The Minster is very large and fine of stone, carv’d all the outside 3 high towers above the Leads, I was in one of them, the highest, and it was 262 steps and those very steep steps;there is a Gallery round the middle of the Church about half way that goes off these steps of the tower, where you may go round and look down into the body of the Church and that was so great a distance that the Men and Ladies that were walking below look’d like Pigmies and very little to us above. On the Leads of the tower shews a vast prospect of the Country at least 30 mile round, you see all over the town that looks as a building too much cluster’d together, the Streets being so narrow, some were pretty long.
There is another river which fills the ditches round the town called Foss. In the Minster there is the greatest curiosity for Windows I ever saw they are so large and so lofty, those in the Quire at the end and on each side that is 3 storeys high and painted very curious, with History of the Bible… the loftiness of the windows is more than I ever saw anywhere else, and by all accounts is peculiar; there is such another Window at the end of the Cross Aisle just by the Quire; all the other Windows are of the usual size of other Cathedrals. The body of the Church is large and I think larger than any Cathedral I have seen, bigger than Winchester Cathedral; all these Aisles are broad, the people of fashion use them to walk in and on that account its much [pity] they keep it not cleaner. The Quire has very good Carving in Wood about it, there is a very good Organ, the table cloth and cushions and books at the Communion table was crimson velvet and hangings, and it’s embroider’d very richly with gold of a great depth and gold fringe at the bottom…
[Celia here goes into detail about carvings and statuary in the minster.]
In the vestry there is a well of sweet spring-water called St Peter’s well, the Saint of the Church… There is a large hunter’s Horn tipped with silver and garnish’d over and engrav’d finely, all double gilt with a chaine…I saw there the fine tissue Canopy that was held over the head of King James the first when he came into England and the head of a mace which were carry’d before him then…
The Chapter house is very finely carv’d and fine painting on the windows all round, it’s all arched Stone and supported by its own work having no pillars to rest on tho’ its length and breadth be equal and at least 24 foot each; here was a Mint for Coining the old money and plate into new mill’d money. I saw them at work and stamp’d one half crown my self; they dispatch work very fast and have coin’d several £1000; I see all parts of the work about, the pounding, the boiling, refining and making Bars and cutting out in the mill and baking and stamping, all but Milling which art they are sworn to keep private.

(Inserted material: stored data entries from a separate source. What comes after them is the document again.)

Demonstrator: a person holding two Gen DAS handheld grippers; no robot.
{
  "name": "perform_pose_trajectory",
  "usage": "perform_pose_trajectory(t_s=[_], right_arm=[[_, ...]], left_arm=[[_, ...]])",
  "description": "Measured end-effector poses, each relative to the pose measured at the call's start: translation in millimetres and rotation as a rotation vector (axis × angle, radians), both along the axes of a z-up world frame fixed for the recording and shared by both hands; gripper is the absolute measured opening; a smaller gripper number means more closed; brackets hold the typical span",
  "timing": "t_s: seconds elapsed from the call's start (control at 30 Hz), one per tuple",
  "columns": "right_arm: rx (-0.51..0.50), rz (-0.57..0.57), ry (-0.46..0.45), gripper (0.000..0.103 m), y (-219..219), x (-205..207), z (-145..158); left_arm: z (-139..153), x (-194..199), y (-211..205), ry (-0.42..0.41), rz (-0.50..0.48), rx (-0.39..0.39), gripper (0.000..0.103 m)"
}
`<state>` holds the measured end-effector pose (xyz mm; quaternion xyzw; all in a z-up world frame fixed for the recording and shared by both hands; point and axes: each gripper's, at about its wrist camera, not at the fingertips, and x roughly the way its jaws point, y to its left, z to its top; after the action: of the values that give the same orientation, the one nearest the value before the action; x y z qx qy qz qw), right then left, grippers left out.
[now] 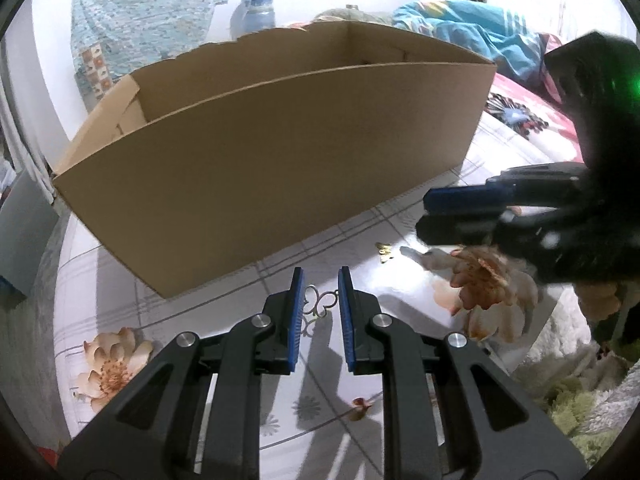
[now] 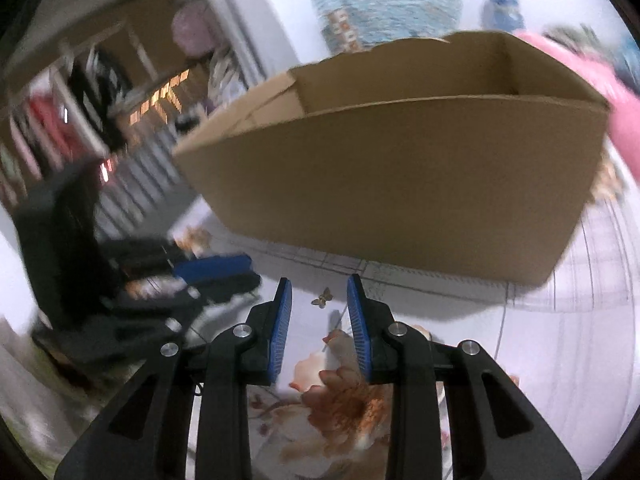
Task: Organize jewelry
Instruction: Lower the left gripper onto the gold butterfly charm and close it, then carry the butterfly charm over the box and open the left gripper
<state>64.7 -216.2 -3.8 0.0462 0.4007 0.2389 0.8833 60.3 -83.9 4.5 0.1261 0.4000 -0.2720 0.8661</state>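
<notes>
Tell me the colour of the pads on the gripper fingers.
Blue pads on black fingers, clearest in the left wrist view.

- Right gripper (image 2: 319,306): black arms, blue pads, jaws parted with nothing between them, angled down at a white floral bedsheet (image 2: 560,360).
- Butterfly pendant (image 2: 322,297): small, gold-toned, lying on the sheet just ahead of the fingertips, touching neither pad.
- Cardboard box (image 2: 400,184): open-topped, brown, beyond the pendant.
- Left gripper (image 2: 216,270): blurred, to the left, blue pad visible.
</notes>
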Motion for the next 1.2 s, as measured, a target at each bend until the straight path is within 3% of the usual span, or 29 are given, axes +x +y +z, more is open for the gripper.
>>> perform_pose_trajectory(t_s=[0.27,0.47,0.6,0.67,1.2], right_arm=[[-0.197,0.138,-0.033,0.029,29.1,5.9,-5.3],[-0.266,0.171,-0.024,0.024,34.2,10.3,-9.7],[-0.260,0.178,-0.018,0.020,30.2,11.3,-7.0],[-0.249,0.182,-0.008,0.013,27.9,15.7,-6.5],[-0.210,0.164,-0.016,0.013,26.5,7.4,0.4]], left_arm=[[-1.1,2.8,11.0,-0.002,0.018,-0.032,0.016],[-2.3,5.3,15.7,-0.003,0.022,-0.045,0.016],[-2.5,6.3,17.0,-0.004,0.023,-0.049,0.016],[-2.6,6.2,16.8,-0.004,0.024,-0.052,0.016],[1.7,1.4,20.0,-0.019,0.028,-0.055,0.016]])
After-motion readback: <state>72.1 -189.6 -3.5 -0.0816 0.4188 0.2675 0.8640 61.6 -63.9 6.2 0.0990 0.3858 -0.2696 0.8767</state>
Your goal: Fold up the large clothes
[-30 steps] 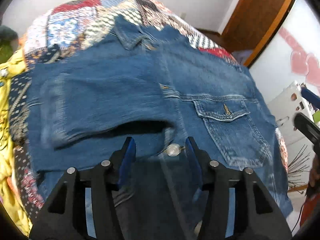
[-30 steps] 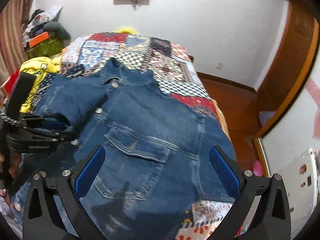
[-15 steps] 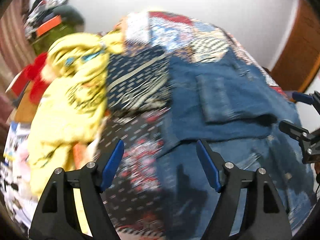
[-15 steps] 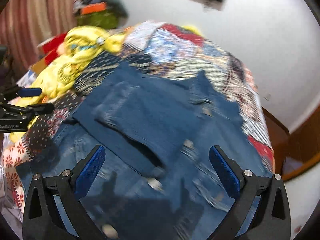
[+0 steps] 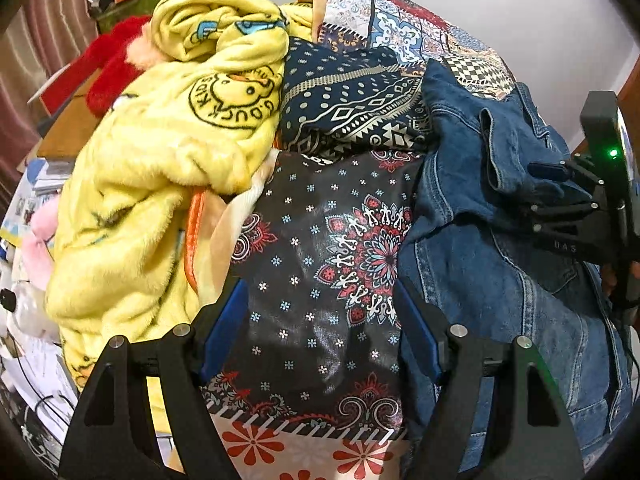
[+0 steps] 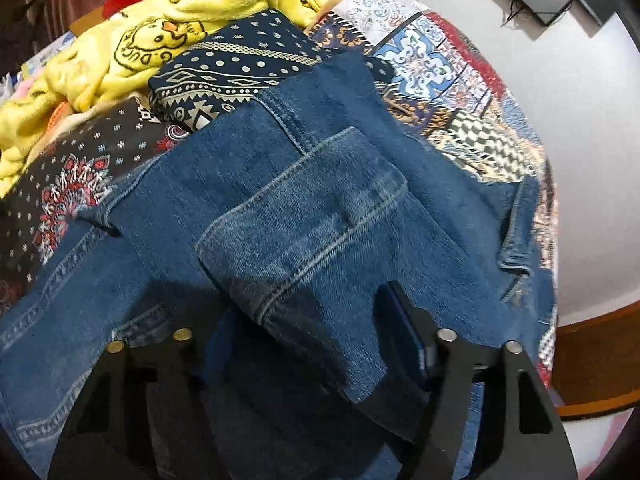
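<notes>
A blue denim jacket (image 6: pixel 304 216) lies on the patterned bedspread (image 5: pixel 320 264), one sleeve folded across its body. In the left wrist view the jacket (image 5: pixel 500 280) fills the right side. My left gripper (image 5: pixel 320 332) is open and empty above the bedspread, left of the jacket's edge. My right gripper (image 6: pixel 308 344) is open, its fingers set either side of the folded sleeve's cuff (image 6: pixel 320 320); the left finger is hidden under denim. The right gripper also shows in the left wrist view (image 5: pixel 560 192), over the jacket.
A yellow plush blanket (image 5: pixel 160 152) is heaped at the left of the bed, with a folded navy patterned cloth (image 5: pixel 348 92) beside it. Red fabric (image 5: pixel 112 64) and clutter lie beyond. A wooden door frame (image 6: pixel 592 360) stands at the right.
My left gripper has opened and swung left off the jacket, now over the bedspread. My right gripper has moved in low over the folded sleeve, which now lies between its fingers.
</notes>
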Available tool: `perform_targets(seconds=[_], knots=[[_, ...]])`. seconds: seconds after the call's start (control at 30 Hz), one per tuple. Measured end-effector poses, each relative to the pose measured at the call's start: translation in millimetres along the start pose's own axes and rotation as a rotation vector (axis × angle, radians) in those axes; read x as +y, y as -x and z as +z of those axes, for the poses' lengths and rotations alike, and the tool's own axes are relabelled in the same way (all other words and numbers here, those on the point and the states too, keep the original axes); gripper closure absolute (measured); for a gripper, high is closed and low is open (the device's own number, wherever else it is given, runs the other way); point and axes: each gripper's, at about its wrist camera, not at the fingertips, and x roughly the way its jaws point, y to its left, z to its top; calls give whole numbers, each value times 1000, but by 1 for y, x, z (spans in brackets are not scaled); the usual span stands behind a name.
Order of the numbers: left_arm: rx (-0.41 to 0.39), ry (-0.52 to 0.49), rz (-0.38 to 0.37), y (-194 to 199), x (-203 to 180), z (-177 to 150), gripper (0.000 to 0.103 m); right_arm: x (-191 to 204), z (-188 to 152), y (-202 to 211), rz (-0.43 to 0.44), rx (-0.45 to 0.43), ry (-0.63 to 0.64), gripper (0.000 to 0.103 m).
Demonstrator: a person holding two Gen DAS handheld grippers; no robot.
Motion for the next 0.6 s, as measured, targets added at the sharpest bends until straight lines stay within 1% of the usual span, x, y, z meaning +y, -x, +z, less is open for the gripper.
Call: perform_targets(seconds=[0.03,0.07,0.1,0.13,0.17,0.23,0.33,0.5,0.53,0.57,0.6], knots=[[1,0,-1,0,-1,0,29,-1,0,2,19,-7,-9,54],[0,-5,-3,0,-3,2,29,-2,1,4,32,-18,-22,59],[-3,-12,-3,1,-5,4,29,-5,1,11,50,-41,-41,76],[-7,-21,-2,3,-7,6,29,-7,1,17,70,-55,-60,88],[-15,-35,-1,5,-12,9,29,-9,1,20,74,-65,-77,88],[-28,-56,-3,8,-22,14,29,-21,0,37,96,-120,-133,89],[-47,-84,-24,13,-38,23,29,-43,-7,62,105,-186,-224,90],[-73,-139,-68,14,-78,46,29,-92,-30,96,104,-282,-389,90],[-75,-141,-73,12,-85,50,29,-105,-41,106,94,-312,-434,90],[-76,-137,-87,11,-94,54,29,-114,-48,113,89,-328,-468,90],[-75,-133,-116,10,-102,58,29,-123,-58,119,87,-344,-506,90]])
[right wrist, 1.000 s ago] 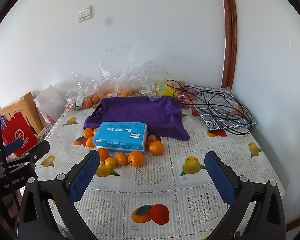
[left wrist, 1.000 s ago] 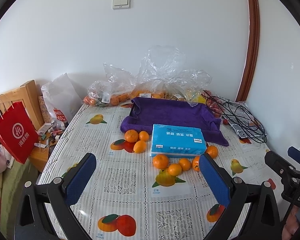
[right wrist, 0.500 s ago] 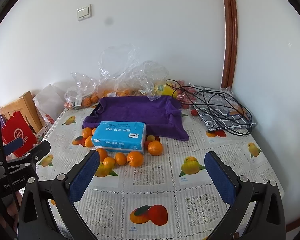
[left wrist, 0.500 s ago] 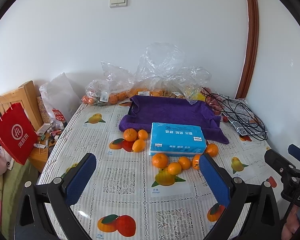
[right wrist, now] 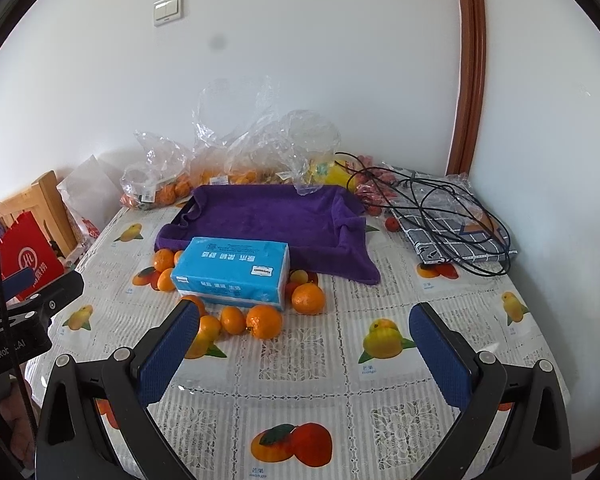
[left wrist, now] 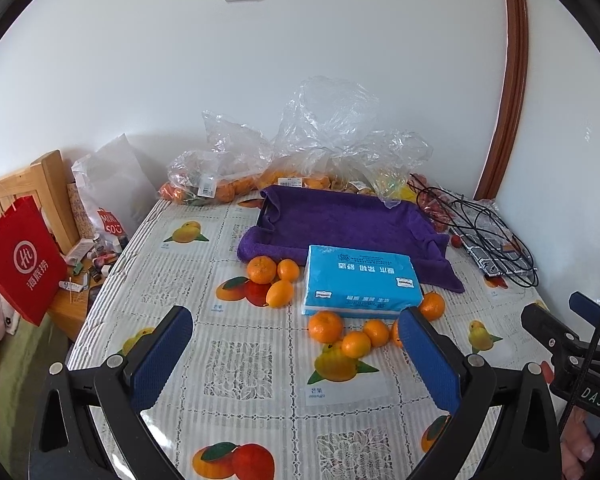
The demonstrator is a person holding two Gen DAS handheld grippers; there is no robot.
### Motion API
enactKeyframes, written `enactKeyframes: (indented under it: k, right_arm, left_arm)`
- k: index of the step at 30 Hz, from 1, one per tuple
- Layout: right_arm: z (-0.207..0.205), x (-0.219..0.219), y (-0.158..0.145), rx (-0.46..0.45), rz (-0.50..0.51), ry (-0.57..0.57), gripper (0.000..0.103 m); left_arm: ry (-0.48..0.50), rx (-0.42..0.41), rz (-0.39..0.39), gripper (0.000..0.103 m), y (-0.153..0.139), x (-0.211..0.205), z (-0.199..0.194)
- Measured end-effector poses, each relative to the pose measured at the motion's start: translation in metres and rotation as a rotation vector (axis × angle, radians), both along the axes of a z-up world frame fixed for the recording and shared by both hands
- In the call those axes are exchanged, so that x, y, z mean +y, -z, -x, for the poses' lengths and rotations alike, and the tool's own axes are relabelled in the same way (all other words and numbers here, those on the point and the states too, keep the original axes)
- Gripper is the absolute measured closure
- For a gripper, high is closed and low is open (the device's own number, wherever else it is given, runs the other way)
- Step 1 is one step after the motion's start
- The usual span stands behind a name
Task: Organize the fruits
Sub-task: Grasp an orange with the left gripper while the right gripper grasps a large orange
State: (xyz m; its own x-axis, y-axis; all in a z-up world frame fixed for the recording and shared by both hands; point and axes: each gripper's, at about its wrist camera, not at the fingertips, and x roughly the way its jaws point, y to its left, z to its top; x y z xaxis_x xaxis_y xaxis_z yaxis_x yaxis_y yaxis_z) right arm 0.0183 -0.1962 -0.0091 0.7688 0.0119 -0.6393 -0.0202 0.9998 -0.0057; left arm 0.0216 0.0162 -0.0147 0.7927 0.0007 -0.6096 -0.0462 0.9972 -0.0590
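Several loose mandarins [left wrist: 326,325] [right wrist: 264,321] lie on the fruit-print tablecloth around a blue tissue pack [left wrist: 360,280] [right wrist: 232,276]. Three of them [left wrist: 262,269] sit at the pack's left. Behind the pack lies a tray draped in a purple towel [left wrist: 340,224] [right wrist: 268,220], with nothing on it. My left gripper [left wrist: 294,332] is open and empty above the near table, in front of the fruit. My right gripper [right wrist: 304,334] is open and empty, hovering to the right of the front mandarins.
Clear plastic bags with more oranges [left wrist: 228,188] [right wrist: 160,192] stand at the back by the wall. Black cables on a checked cloth [right wrist: 452,220] lie at the back right. A red paper bag [left wrist: 20,264] and a wooden chair stand off the left edge.
Both grippers have crept slightly forward toward the fruit; the table objects look a little nearer. Nothing on the table has moved.
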Motion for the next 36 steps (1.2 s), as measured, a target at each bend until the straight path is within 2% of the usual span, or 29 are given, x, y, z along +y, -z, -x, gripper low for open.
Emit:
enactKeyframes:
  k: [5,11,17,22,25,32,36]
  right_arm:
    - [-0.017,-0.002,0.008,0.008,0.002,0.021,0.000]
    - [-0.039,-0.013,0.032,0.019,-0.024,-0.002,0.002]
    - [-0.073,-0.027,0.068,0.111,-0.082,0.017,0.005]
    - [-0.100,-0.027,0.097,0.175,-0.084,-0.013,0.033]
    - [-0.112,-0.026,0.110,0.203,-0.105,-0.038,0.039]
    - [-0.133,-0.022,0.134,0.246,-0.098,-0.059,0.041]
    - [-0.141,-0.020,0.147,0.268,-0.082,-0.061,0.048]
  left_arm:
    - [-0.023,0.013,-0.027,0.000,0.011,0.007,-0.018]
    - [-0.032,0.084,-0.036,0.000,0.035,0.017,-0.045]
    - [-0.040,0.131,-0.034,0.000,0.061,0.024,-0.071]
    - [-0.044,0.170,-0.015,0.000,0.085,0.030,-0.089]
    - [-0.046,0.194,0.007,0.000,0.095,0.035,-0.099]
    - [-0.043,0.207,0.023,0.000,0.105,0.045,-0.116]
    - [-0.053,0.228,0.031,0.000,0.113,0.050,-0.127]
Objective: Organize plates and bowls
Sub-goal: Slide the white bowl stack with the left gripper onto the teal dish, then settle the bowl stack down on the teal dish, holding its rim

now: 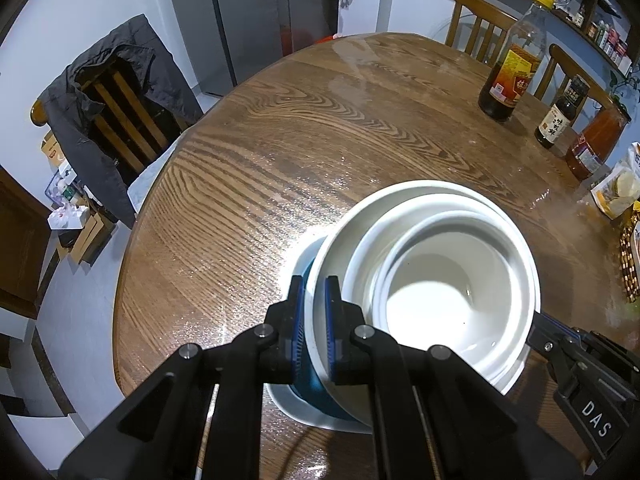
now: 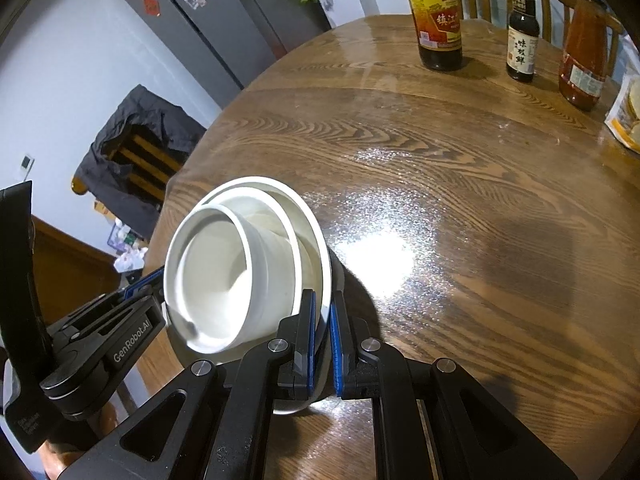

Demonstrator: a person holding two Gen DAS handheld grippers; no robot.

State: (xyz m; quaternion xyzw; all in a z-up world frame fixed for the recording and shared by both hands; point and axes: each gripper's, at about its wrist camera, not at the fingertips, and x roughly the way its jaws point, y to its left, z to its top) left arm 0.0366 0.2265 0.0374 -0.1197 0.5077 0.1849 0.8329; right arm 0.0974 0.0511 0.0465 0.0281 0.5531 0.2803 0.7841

I have based the text on the 1947 edition, The Journeys of Celia Fiennes, edited by Christopher Morris, but further modernised Celia’s spelling and punctuation. The more authentic 1888 edition is here.
According to the York Minster website, the Central Tower actually has 275 steps, at least nowadays. It is still the highest point in York. A contemporary of Celia’s, topographer Thomas Baskerville (1630–1720) noted in his own travel journal that the steps “made my thighs ache very much”.